On Reading, Writing, and Life

In Still No Word From You, professor Peter Orner weaves memories of family, love, and loss with reflections on why we read and write.

Peter Orner hadn't set out to write a nonfiction book. In fact, the professor and director of creative writing had been working on another project entirely when he realized his pandemic-fueled habit of writing notes on his latest reads was inspiring meaningful memories and questions on reading, writing, and life. 

These thought-provoking annotations and personal stories evolved into Still No Word From You: Notes in the Margin, a collection of personal essays. The compilation draws on Orner's own memories of family, love, and loss.

For example, a note written by his mother in the margin of a book conjures a reflection on her youth in Chicago; a World War II plea from Orner's grandfather to his grandmother to reply to one of his letters inspires Orner's contemplation on the meaning of reading—and becomes the title for the book. Throughout the collection, Orner weaves in reflections on well-known authors such as Lorraine Hansberry and Primo Levi.

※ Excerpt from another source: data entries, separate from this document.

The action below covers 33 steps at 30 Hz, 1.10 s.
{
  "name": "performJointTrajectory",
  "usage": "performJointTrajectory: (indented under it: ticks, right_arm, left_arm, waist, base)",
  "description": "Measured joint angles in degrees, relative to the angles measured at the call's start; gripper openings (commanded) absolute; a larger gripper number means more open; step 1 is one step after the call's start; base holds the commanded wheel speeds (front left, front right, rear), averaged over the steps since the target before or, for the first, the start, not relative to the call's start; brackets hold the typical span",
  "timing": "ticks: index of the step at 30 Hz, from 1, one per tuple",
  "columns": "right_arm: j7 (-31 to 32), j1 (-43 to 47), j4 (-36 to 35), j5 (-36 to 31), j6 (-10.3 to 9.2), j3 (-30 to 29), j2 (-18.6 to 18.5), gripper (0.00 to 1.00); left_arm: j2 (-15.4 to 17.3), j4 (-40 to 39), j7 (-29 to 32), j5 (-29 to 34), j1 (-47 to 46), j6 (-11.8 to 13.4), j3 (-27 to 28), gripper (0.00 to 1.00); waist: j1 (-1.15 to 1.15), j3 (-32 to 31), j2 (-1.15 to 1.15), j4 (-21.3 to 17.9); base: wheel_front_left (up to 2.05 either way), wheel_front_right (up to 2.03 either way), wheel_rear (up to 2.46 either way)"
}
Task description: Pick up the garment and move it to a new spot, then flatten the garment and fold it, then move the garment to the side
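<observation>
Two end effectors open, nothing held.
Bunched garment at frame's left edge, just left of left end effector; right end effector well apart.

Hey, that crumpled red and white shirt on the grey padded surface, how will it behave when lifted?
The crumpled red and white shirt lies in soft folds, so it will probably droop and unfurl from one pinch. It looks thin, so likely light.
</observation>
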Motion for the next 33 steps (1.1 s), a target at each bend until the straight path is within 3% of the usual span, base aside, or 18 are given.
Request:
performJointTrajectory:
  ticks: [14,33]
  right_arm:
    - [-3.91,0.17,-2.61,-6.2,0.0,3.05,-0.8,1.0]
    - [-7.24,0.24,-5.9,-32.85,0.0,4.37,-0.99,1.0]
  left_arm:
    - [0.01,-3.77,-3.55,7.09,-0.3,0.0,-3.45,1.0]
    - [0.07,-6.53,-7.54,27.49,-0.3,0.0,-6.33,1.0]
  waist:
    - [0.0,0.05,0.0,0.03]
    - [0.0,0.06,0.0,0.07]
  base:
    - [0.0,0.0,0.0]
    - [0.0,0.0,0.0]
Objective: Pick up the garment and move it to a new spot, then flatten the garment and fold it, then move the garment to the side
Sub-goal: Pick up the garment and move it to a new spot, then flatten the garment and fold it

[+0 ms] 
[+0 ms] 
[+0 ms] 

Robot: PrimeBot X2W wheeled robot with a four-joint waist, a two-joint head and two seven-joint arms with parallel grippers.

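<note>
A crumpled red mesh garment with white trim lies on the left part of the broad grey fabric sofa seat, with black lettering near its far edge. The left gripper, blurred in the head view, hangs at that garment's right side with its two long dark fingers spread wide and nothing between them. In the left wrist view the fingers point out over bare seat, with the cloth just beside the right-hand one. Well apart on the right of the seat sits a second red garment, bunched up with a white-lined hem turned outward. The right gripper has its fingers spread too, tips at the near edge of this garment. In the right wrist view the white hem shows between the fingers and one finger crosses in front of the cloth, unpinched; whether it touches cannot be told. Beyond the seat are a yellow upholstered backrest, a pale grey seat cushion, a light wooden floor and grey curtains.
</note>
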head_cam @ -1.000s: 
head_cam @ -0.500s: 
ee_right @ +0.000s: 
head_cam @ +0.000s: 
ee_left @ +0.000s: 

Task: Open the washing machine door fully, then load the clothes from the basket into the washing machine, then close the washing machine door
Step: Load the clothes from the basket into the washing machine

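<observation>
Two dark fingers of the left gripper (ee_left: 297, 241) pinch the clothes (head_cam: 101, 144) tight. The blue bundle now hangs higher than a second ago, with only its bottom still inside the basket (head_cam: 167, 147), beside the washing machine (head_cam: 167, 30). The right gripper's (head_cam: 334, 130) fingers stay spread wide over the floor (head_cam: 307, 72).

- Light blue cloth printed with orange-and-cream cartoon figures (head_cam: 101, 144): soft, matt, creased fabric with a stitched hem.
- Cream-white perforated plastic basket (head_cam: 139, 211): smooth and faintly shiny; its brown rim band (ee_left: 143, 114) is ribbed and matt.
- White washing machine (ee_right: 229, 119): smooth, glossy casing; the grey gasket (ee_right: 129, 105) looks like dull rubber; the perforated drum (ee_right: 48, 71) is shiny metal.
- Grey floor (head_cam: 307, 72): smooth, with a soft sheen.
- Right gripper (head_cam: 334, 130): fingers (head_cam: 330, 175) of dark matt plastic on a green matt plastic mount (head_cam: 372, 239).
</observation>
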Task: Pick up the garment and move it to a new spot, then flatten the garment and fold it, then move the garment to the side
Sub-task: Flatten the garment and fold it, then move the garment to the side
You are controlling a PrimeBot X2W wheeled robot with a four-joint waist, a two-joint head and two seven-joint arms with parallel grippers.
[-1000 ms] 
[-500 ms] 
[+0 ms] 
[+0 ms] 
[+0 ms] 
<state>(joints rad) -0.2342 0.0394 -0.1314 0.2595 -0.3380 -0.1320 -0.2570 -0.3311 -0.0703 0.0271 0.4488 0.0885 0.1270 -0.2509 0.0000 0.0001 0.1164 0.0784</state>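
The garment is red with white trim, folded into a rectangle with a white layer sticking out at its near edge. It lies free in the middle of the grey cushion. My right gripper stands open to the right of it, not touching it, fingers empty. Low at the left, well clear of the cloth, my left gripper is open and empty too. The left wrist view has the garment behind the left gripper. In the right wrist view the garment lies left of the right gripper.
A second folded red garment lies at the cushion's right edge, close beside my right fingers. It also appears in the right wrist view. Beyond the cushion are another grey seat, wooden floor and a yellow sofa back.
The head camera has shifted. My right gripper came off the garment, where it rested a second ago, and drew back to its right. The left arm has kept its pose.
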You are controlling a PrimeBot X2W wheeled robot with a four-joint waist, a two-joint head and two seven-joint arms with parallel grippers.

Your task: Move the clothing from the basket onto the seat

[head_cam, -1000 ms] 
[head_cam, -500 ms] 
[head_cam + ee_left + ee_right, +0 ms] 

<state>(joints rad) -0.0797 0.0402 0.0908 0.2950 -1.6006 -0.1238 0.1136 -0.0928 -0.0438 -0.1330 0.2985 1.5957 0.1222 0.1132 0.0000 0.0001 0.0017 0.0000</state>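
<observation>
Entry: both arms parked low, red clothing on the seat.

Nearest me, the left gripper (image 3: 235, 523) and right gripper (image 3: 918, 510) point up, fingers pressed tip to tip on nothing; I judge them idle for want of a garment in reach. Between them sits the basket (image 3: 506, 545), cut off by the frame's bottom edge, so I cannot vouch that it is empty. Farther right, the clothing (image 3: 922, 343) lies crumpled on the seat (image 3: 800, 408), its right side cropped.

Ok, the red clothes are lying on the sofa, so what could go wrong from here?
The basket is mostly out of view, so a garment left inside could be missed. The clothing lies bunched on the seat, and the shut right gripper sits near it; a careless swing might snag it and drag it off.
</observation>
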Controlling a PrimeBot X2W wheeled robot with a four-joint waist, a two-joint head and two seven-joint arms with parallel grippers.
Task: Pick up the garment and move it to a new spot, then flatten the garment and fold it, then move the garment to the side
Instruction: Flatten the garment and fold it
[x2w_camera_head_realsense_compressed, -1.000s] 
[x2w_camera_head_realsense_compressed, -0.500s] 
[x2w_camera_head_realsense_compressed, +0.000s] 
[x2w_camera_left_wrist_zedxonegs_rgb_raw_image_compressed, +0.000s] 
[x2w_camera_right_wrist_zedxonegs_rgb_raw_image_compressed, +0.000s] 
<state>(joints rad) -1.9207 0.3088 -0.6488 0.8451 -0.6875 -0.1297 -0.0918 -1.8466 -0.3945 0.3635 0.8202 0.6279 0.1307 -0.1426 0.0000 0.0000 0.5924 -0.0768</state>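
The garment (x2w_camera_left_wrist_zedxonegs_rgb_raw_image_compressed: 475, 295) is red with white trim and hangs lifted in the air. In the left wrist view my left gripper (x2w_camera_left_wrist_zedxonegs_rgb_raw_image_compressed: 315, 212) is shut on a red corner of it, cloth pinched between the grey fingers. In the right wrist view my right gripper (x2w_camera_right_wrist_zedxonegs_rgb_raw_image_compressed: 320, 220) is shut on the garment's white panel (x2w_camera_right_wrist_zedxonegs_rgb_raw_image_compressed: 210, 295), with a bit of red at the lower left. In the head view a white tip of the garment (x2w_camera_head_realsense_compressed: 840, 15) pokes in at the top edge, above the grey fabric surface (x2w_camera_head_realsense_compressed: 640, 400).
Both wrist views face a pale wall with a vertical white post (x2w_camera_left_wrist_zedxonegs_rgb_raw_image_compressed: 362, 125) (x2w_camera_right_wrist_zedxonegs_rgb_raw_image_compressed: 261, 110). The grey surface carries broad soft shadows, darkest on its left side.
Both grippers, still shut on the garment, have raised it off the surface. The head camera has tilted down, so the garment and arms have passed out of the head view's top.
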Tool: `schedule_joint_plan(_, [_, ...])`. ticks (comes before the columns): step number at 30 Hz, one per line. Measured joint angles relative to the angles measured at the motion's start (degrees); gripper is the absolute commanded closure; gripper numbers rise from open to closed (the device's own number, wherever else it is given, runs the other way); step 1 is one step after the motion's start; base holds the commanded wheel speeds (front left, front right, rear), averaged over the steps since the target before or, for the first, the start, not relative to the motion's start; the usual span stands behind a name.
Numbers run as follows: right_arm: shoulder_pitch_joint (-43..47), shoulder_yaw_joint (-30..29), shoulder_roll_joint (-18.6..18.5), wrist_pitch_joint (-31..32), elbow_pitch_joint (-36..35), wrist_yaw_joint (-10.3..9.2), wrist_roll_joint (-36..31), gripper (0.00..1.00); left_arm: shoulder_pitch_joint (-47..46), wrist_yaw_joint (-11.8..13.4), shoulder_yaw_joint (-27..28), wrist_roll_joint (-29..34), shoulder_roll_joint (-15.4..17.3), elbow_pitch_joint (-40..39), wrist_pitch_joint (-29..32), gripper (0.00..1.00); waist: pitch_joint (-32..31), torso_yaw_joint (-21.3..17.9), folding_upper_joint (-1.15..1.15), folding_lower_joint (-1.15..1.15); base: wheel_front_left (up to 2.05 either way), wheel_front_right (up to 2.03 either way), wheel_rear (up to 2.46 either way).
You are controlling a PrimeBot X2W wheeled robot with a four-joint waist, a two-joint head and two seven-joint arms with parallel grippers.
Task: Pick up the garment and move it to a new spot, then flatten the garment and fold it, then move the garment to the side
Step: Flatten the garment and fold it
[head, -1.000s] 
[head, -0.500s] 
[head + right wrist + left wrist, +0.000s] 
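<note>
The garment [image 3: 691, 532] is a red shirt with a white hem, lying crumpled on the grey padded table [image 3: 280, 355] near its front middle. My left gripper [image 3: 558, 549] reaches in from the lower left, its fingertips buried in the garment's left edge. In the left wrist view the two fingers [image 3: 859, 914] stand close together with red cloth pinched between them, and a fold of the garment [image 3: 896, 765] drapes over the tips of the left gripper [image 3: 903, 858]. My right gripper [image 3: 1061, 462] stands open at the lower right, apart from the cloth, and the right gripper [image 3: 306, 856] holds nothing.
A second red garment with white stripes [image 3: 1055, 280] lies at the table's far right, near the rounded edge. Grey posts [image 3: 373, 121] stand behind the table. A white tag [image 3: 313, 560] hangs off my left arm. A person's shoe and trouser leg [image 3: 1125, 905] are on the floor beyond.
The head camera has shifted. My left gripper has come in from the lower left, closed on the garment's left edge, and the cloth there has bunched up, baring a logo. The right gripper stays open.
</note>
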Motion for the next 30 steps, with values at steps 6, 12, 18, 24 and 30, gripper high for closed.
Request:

Still No Word From You has received starred reviews from both Publishers Weekly and Kirkus and was dubbed "an ideal autumn book" by the Chicago Tribune. Excerpts of the book have appeared in the Paris Review and are forthcoming in Harpers

Orner is the author of two novels, three story collections, and a collection of essays,  Am I Alone Here?, which was a finalist for the National Book Critics Circle Award for Criticism. He is a three-time recipient of the Pushcart Prize, winner of the Rome Prize from the American Academy of Arts and Letters, and a recipient of both a Guggenheim Fellowship and a Fulbright. His work has appeared in The Best American Short Stories, The New York Times, The New Yorker, The Atlantic, and The Paris Review, among others.

Here, Orner talks about the inspiration for his new book and his advice for fellow readers.

You have said that you consider yourself primarily a fiction writer. How did this book come about?

Like a lot of my books, it came about by accident. It started with notes to myself about things I was reading just before and during the pandemic. It grew into this routine that I would engage in in the mornings—I would just take a few notes on what I was reading or thinking about. I'd read someone else's line and remember something from my own family. It just started to build; I started to see some connections between them. That's when it felt like, OK, maybe this is something.

How would you describe the book?

It's a memoir in reading, but a reluctant one. An attempt to mostly write about literature but there were times I couldn't help myself and had a few things to say about my own life.

Your book takes its title from a line your grandfather wrote to your grandmother in one of his letters to her during World War II. He'd been writing her daily and she rarely responded, prompting him finally to grumble, "Another day and still no word from you." You commented that perhaps the reason we read is to seek that word from someone, anyone. Can you elaborate on that?

I felt moved by trying to imagine my grandfather, who, in his early 40s, was too old for the war, very lonely out on the ship in the Pacific, and constantly writing these letters to my grandmother, who never wrote back. She was raising two kids, and was a professional dancer. She was too busy to respond, for good reason. She had her own life during the war as well. But it's something that intrigues me, the idea of this conversation that those two never actually had.

With books, we're having a conversation over space and time; say there's a writer who's been dead for a long time and, suddenly, you read them and their voice is right there. And you're not just passively absorbing it, you're having this strange exchange.

Speaking of conversation, you've said you like to think of Still No Word From You as a kind of intimate conversation with the reader. How does this conception of a book as a living, breathing thing inform your own approach to reading and writing?

I divide the world into people who write in their books and people who don't. I say write in the book. It's not sacred; if a book is any good, it's a living, breathing thing. You can talk back to it. It's not a gravestone. And I think people sometimes treat a book like it's dead, you know what I mean?

I'm always looking for things people write in the margins. My mother wrote a note in a margin of a Lawrence Ferlinghetti book of poems called A Coney Island of the Mind. I found it and I tried to imagine her as a much younger person, in the early 1960s in Chicago, being excited about the future. 

What do you hope readers of Still No Word From You will come away with?

Something I hope people will take away from it is to slow down a little bit, especially when you read. Truly engage with the work instead. Turn off your critical mind machine a little. Read closely but generously. When I read something closely, if I'm truly engaged in a scene, it becomes a part of my own life. That, to me, is what I'm always looking for when I read. Not to be educated, not to be taught, not to be told by the writer what they know and what I don't—just to engage and feel it somehow.